Concentration inequalities

Tuesday 27 January 2009, (ESPCI, amphi Langevin)

Moderator: Michel Ledoux (Toulouse)


N. Gozlan, O. Guédon, A. Guionnet, C. Léonard, C. Roberto, F. Redig, B. Zegarlinski


Nathaël Gozlan (Marne-La-Vallée): Concentration of measure, Transport and Large Deviations.

We prove that Gaussian dimension free concentration is equivalent to Talagrand's T2 transportation-cost inequality. The proof of this result relies on the Large Deviations approach developped with C. Léonard. A nice corollary of this result is a short and elementary new proof of Otto and Villani's Theorem stating that the Logarithmic-Sobolev inequality is stronger than T2. Other results can be proved in the same spirit. For example, we shall see that Poincaré inequality is equivalent to a certain type of dimension free exponential concentration property.


Olivier Guédon (Paris): Independance versus convexity. The singular values of some random matrices.

The goal of this talk will be to present results in probability indicating that the independance of the coordinates of a random vector can be replaced by the fact that the random vector is uniformly distributed on a convex body in high dimension. In particular, we will present new results concerning the smallest singular value of a random matrix defined with i.i.d. columns drawn from a vector uniformly distributed on a symmetric convex body.


Alice Guionnet (Lyon): Gibbs measures on U(N) and O(N); concentration of measures and law of large numbers.
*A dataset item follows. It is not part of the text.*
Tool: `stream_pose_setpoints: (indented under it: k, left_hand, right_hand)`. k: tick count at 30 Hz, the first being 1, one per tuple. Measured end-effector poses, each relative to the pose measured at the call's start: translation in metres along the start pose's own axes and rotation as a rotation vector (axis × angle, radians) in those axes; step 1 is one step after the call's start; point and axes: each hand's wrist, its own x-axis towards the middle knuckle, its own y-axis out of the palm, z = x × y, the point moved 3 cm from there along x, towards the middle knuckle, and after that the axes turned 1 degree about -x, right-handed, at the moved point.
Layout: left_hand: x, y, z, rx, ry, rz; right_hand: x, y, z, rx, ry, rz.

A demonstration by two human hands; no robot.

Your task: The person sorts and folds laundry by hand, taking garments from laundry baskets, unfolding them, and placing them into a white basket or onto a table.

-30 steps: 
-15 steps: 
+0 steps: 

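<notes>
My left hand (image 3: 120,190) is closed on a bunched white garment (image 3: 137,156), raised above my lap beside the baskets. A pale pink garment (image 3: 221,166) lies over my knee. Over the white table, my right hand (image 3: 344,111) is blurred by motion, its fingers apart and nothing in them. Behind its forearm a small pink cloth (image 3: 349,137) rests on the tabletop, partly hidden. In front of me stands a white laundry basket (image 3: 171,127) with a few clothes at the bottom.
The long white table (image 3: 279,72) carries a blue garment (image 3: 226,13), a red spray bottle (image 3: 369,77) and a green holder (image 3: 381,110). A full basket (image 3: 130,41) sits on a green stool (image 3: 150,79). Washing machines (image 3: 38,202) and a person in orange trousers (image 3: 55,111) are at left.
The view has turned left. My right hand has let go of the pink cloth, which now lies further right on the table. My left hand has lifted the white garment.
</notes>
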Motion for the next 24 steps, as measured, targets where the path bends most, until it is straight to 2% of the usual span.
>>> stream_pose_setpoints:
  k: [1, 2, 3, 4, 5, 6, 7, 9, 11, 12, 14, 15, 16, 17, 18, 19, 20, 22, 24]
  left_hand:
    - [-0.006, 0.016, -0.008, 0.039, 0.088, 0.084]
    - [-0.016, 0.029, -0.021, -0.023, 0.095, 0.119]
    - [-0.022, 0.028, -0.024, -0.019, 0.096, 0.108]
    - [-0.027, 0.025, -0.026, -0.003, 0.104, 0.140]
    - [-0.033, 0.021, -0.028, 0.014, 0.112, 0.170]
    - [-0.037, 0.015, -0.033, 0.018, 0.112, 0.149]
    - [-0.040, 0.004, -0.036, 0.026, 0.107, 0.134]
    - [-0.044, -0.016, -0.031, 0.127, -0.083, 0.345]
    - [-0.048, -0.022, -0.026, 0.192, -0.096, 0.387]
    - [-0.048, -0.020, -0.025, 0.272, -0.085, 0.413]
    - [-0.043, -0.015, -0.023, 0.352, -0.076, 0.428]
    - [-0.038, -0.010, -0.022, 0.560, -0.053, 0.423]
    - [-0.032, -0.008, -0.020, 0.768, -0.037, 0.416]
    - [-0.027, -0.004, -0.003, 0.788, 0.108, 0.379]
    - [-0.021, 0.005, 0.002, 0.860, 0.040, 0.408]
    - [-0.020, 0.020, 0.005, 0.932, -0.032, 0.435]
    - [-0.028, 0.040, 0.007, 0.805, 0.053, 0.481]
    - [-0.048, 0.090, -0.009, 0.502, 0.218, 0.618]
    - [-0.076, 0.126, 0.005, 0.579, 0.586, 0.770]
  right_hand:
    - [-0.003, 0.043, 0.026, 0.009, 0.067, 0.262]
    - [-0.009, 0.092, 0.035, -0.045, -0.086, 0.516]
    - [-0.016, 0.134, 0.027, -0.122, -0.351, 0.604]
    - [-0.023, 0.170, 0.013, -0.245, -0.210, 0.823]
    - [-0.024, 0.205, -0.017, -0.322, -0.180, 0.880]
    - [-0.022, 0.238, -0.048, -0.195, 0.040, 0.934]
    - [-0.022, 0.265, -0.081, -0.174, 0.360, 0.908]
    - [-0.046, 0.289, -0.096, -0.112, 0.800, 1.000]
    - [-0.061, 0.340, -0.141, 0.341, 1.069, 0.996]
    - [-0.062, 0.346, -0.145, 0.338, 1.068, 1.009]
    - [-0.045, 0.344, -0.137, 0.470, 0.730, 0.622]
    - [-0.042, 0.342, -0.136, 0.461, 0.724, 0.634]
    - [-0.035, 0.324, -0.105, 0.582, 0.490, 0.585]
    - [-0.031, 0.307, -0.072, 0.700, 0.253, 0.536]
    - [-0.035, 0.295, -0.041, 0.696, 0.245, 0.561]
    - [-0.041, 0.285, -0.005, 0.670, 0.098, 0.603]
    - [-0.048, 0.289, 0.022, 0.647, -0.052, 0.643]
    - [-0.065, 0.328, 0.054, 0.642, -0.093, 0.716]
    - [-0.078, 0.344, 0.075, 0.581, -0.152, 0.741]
We shall consider Gibbs measures which are absolutely continuous with respect to the Haar measure on O(N) or U(N) and with a small potential. We shall obtain self-averaging of normalized traces of polynomial in these random matrices, almost sure convergence and give a combinatorial interpretation of the limit.


Christian Léonard (Nanterre): Transport inequalities and large deviations.

We give a survey of some results connecting transport inequalities with large deviations of sequences of independent and identically distributed random variables and Markov processes. This connection allows to extend several transport inequalities in different directions. It also provides a probabilistic interpretation of these inequalities. The contributors to this recent approach are N. Gozlan, A. Guillin, A. Joulin, C. Léonard and L. Wu.


Cyril Roberto (Marne-La-Vallée): Isoperimetry for product probability measures.

In this talk we shall give a short overview on the isoperimetric problem for product probability measures.

An isoperimetric inequality is a lower bound on the boundary measure of sets in terms of their measure. Finding the optimal sets (of given measure and of minimal boundary measure) is very difficult, and the only hope is to estimate the isoperimetric function. This is well understood on the line (Bobkov) and for the product of standard Gaussian measures (Sudakov-Tsirel'son, Borell). We shall start by recalling those known results.

Then, we shall explain how functional inequalities can be used to get dimension free isoperimetric inequalities for measures between exponential and Gaussian. Also, using the transport of mass technique we shall dervive isoperimetric inequalities (depending on the dimension) for measures with tails larger than exponential.


Frank Redig (Eindhoven): Concentration via coupling.

We present a method based on martingale difference approach combined with coupling to obtain concentration inequalities for Lipschitz functions in the context of models of statistical mechanics (Gibbs measures). Estimates are in terms of a coupling matrix. The regime where the coupling matrix can be estimated uniformly corresponds to Gaussian inequalities, in the non-uniform regime weaker inequalities such as moment inequalities can be obtained. This is illustrated for the low-temperature Ising model. The talk is based on joint work with J.R. Chazottes, P. Collet, and C. Kuelske.


Boguslaw Zegarlinski (Toulouse): Linear and Nonlinear Concentration Phenomena.

I plan to describe some problems and results concerning certain linear and nonlinear effects in large interacting systems.